Au-delà de cet enseignement judiciaire, la décision illustre aussi en pratique pour les entreprises l’impératif de vigilance qu’il convient d’avoir en cas de changement de méthode ou de procédé de travail, ce qui doit déclencher des réflexes conformément aux principes généraux de prévention, à commencer sur le plan de l’évaluation des risques professionnels et de leur retranscription dans le document unique (cf. C. Trav. L4121-2, 4° et R4121-3).

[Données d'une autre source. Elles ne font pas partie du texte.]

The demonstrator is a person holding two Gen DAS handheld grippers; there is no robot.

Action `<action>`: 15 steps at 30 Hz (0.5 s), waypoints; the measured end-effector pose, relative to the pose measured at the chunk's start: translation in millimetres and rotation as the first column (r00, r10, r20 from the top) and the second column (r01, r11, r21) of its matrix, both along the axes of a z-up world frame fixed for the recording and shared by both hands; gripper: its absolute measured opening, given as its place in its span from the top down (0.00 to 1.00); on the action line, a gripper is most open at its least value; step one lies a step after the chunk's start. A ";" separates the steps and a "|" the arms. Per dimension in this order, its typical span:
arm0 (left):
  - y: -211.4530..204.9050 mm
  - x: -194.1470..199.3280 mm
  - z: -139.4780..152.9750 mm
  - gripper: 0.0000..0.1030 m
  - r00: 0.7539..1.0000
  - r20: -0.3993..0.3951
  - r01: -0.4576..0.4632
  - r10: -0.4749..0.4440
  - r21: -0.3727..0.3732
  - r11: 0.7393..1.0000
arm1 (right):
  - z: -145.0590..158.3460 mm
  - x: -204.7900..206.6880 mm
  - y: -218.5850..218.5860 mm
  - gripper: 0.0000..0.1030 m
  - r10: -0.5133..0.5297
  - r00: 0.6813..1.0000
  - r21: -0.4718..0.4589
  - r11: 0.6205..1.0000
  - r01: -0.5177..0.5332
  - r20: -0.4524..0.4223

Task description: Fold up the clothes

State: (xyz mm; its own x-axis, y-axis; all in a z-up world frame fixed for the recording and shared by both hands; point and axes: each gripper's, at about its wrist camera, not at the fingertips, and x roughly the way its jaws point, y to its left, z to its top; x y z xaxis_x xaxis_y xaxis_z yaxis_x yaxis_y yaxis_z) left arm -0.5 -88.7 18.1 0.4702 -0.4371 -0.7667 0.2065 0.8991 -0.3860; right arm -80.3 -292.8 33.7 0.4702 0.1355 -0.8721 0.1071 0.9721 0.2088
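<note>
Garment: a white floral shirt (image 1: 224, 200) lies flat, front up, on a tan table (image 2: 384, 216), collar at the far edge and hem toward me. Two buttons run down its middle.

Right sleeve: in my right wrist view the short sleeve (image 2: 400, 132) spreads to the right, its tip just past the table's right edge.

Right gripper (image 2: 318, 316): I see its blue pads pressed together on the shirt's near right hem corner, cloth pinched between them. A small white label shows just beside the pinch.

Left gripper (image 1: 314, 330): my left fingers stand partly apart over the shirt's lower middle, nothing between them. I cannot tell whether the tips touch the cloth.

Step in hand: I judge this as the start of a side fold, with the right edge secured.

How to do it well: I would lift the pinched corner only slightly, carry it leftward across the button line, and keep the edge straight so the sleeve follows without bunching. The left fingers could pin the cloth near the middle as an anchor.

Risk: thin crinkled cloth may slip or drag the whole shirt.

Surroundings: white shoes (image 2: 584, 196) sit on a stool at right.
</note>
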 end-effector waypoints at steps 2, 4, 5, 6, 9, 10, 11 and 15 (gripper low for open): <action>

A noter que même en l’absence de mise à jour du DUERP pointant des risques nouveaux (et des mesures de prévention associées), les circonstances de fait peuvent toujours permettre comme en l’espèce de constater que le chef d’entreprise -ou son délégataire de pouvoirs HSE- ne pouvait ignorer l’existence d’un risque d'une particulière gravité.- Même en cas de faute délibérée, la responsabilité pénale n’est pas toujours automatique :
(Cass. Crim. 21 juin 2022, n° 21-85691)
Cela s’inscrit dans une continuité jurisprudentielle, puisqu’il avait déjà été reconnu par exemple que le simple manquement à l’obligation générale de sécurité de l’article L4121-1 du Code du travail ne pouvait en soi constituer une violation d’une obligation particulière de sécurité en matière de délit de mise en danger de la vie d’autrui (Cass. Crim. 17 septembre 2002, n° 01-84381 ; Cass. Crim. 22 septembre 2015, n° 14-84355 – voir précédente chronique). Toutefois, c’est à notre connaissance la première fois que cette solution est retenue concernant l’obligation générale d’information et de formation en santé-sécurité au travail.
Bien entendu, il s’agit là de moyens de défense au contentieux que l’Avocat est susceptible de déployer, mais pour les entreprises, l’obligation de sécurité et de protection de la santé reste un enjeu quotidien majeur, dont l’un des piliers repose sur une politique adaptée de formation, d’information et de sensibilisation afin de maîtrise les risques professionnels, notamment liés au facteur humain.